Rock the MullahsCan heavy metal music help transform the Middle East?
Posted Monday, July 28, 2008, at 1:43 PM ET
Click here for a video slide show on metal heads in the Islamic world.
Pink Floyd's album The Wall takes on a whole new meaning when brought to life by an Arab metal band in Lebanon. Imagine 100,000 teens—Sunni, Shiite, Christian, Druze—headbanging in sync, pumping their fists in unison, screaming, "Hey, teacher, leave those kids alone!" even as another civil war, waged by their parents, threatens to tear their country apart yet again.
Welcome to the new Middle East, a region where, by some estimates, nearly half of the population is under the age of 25. This is a highly literate, politically sophisticated, technologically savvy, and globally plugged-in generation. It speaks English; it knows its way around the Internet; and, according to historian and part-time metal head Mark LeVine, it wants to rock.

LeVine, a professor at University of California, Irvine, has spent the last few years headbanging his way from Morocco to Pakistan and almost everywhere in between. The premise of his book about the Middle East's underground music scene, Heavy Metal Islam, is simple. "To understand the peoples, cultures, and politics of the Muslim world today, especially the young people who are the majority of the citizens," LeVine writes, "we need to follow the musicians and their fans as much as the mullahs and their followers."
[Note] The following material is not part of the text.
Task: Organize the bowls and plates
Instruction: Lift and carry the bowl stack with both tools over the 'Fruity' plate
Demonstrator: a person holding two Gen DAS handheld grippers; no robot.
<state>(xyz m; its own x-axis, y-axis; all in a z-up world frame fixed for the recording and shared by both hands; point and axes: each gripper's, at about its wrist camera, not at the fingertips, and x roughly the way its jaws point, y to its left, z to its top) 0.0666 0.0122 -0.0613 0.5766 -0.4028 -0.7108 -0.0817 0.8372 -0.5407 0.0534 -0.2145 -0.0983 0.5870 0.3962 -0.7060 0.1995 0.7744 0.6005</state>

Follow them he does, and with all the dogged determination of a seasoned Grateful Dead fan. In Cairo, he rocks with Hate Suffocation, "the best death-metal band in Egypt, if not the Middle East and North Africa," dancing along with a gaggle of screaming girls dressed in tight jeans, torn Iron Maiden T-shirts, and Islamic headscarves: Muhajababes, LeVine calls them. In Beirut, still "one of the world's cutting-edge locations for dance music, hip-hop, and alternative rock," he jams onstage with perhaps the biggest hard-rock band in the Middle East, The Kordz, as they rip through a set in front of thousands of Lebanese kids still reeling from the assassination of Prime Minister Rafik Hariri. In Iran, he watches a gang of teenagers gathered illegally at a park for an impromptu rap battle in Persian, the beats echoing through someone's mobile phone. When the dreaded basij, or morality police, show up, everyone scatters.
The danger of arrest, even execution, is real for these young metal heads, and not just in Iran. In Egypt, more than 100 people were arrested when pictures surfaced of a heavy metal concert where fans seemed to be carrying an upside-down cross. "Devil worship!" the Egyptian police cried, rounding up kids as young as 13 and throwing them in prison. In 2003, Moroccan authorities arrested 14 heavy metal musicians and fans and charged them with "shaking the foundations of Islam" and "attempting to convert a Muslim to another faith" with their music, as though heavy metal were a religion.